И «прости» за это он не может сказать уже пять лет.


Пугод даже в посмертии на своём месте. Выстраивает архитектуры из теней, выигрывает в шахматы и шашки, с завидной регулярностью шутит по поводу и без. Пугод справился – он же сильный, но Модди знает, что это всё одно большое «смирился». Потому что Пугод так умеет – он смирился с матерью, со способностью, с буллингом, с рисками, с Модди и со смертью.


Для Пугода важнее всего была независимость. Поэтому он много трудился, лишь бы сбежать в город, поэтому он не позволял себе брать в долг, поэтому после универа он работал столько, сколько вообще мог, поэтому с опаской относился к добрым предложениям, поэтому не приемлел сожительства.


Пугод говорил, что бесплатный сыр только в мышеловке, и что за всё в этой жизни надо платить, даже если висит табличка «бесплатно».

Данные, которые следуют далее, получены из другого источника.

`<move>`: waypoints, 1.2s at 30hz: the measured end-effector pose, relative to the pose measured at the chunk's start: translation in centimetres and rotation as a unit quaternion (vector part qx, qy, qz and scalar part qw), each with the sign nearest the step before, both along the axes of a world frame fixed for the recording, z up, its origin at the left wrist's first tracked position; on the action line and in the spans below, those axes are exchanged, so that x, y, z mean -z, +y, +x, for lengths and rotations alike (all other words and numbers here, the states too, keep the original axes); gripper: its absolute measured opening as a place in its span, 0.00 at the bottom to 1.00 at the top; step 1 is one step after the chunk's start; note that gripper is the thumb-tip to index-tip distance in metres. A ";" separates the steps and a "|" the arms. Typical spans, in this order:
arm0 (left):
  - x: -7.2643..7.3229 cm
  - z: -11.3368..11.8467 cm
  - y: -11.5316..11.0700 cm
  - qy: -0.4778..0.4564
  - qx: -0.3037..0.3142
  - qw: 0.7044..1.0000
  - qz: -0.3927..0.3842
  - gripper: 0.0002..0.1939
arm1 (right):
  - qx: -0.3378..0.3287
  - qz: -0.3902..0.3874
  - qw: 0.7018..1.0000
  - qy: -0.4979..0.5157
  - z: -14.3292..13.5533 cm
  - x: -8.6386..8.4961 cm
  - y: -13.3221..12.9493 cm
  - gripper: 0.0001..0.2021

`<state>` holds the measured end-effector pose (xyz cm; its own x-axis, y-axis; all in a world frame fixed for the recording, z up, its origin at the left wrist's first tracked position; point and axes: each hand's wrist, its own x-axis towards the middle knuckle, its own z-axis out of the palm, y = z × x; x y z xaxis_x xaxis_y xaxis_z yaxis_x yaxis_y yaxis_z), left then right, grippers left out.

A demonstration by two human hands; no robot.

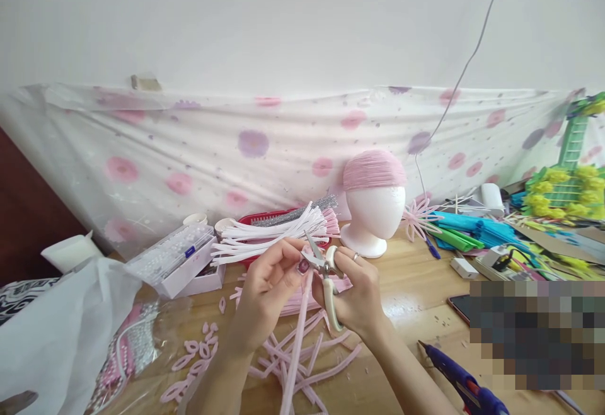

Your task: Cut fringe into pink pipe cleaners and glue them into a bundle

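Note:
My left hand (278, 283) pinches the upper end of a pink fuzzy strip (298, 346), which hangs down toward the bottom edge. In my right hand (353, 289) are scissors with cream handles (333, 305), fingers through the loops. Their blades are parted and reach the strip's top by my left fingertips. Below both hands, loose pink strips (326, 374) lie crossed on the wooden table (401, 352). Small pink loops (204, 350) are scattered left of my left forearm. Behind my hands stands a white foam head (377, 213) with a pink wrapped cap (375, 170).
White strips (269, 232) fill a red basket (246, 218) at the back. A clear bead box (172, 254) and plastic bags (61, 333) are at left. A blue glue gun (460, 377), a phone (457, 308) and coloured craft pieces (486, 229) lie at right.

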<state>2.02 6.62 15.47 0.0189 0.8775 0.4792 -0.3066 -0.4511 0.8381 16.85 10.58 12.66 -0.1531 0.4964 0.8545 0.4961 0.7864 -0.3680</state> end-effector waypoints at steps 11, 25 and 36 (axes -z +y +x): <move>0.5 0.0 0.4 0.006 -0.001 1.000 -0.001 0.08 | 0.001 -0.004 1.000 0.002 -0.2 0.6 0.3 0.14; 0.5 -0.3 0.8 0.036 0.036 0.999 0.007 0.07 | 0.010 -0.011 1.000 0.018 -0.3 1.1 0.7 0.16; 0.2 -0.8 0.4 0.061 0.034 0.997 0.017 0.08 | 0.014 -0.009 1.000 0.016 -0.3 1.1 0.7 0.16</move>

Пугод скажет, что бесплатный сыр только в мышеловке, и что за всё в этой жизни и смерти надо платить – даже за дружбу.


У Модди есть Пугод.


И «извини» за это он не может сказать уже пять лет.


Пугод даже в посмертии на своём месте. Или, вернее сказать – он сделал это место своим, ибо ему как-то не оставили выбора. Когда-то давно он рассказывал, что смерть это прогулка до Плутона, а оттуда до солнца, потому что так писали в трактатах его сектантской религии. Модди думает, что Пугод бы себе это устроил, а потом обошёл бы каждую маленькую и большую звёздочку в этой и соседних вселенных, потому что это же Пугод. Он же справится, он же сильный. Но рунная вязь решила по другому – Модди решил по другому.

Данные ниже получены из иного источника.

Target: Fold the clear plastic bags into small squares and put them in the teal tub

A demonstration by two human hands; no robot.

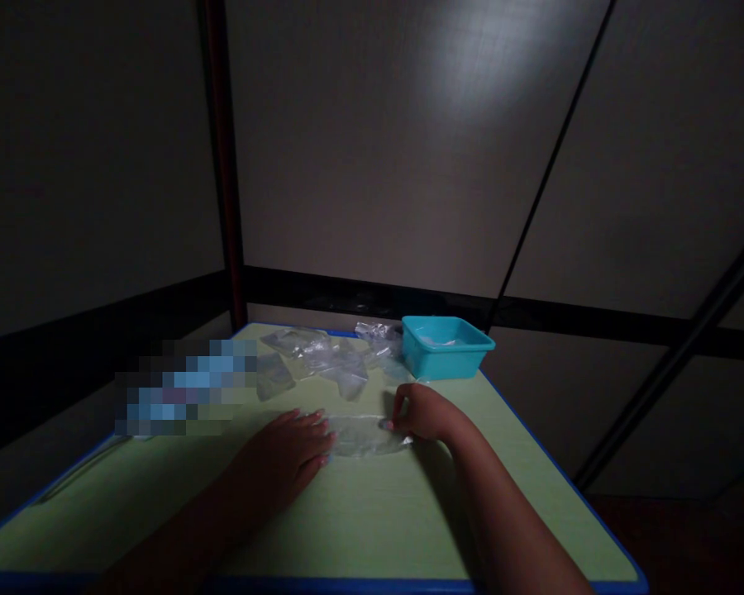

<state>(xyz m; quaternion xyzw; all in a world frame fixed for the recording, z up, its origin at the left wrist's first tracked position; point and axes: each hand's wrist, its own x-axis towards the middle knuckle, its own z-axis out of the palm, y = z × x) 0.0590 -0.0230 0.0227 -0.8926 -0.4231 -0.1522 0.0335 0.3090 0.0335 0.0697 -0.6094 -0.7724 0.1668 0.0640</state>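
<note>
A clear plastic bag (365, 438) lies flat on the green table in front of me. My left hand (291, 450) rests palm down on the bag's left end, its fingers stretched out. At the other end, the thumb and fingers of my right hand (422, 413) are pinched together at the bag's right part. Something small and dark shows at those fingertips, too small to name. More clear plastic bags (322, 355) lie crumpled and overlapping just beyond my hands.
A turquoise plastic basket (450, 361) stands at the table's far right edge with some clear plastic inside. A blurred-out blue item (192, 384) lies along the left edge. The green table (360, 529) has a blue rim, and dark-framed panels (372, 165) rise behind it.
</note>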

Для Пугода важнее всего была независимость. Он говорил, что в ней сила, что в ней правда, но потом он умер (был убит). Быть живым (мёртвым) шариком – не располагает к независимости. Пугод редко читает, потому что это требует просить Модди переворачивать страницу, а все функции в электронных версиях либо слишком быстрые, либо слишком медленные. Пугод смотрит откровенную хуйню на Ютубе, потому что через два часа авто переключение заводит его в ёбанные дебри, но ему настолько нечего делать, что он очевидно познаёт дзен в этом хаусе. Пугод смирился. А Модди, замечая всё больше и больше деталей чувствует себя только хуже.


Пугод говорил, что его главный страх – недееспособность. Невозможность сделать для себя что-то, быть зависимым от чужих действий, снова остаться под чьей-то властью.


Пугод скажет, что его главный страх – недееспособность. И больше ничего не скажет, потому что страхи, к сожалению, могут сбываться.



У Модди есть Пугод.


И Модди говорит «мне жаль» за это впервые за пять лет.

Пугод только отмахивается. Пугод справился. Он же сильный.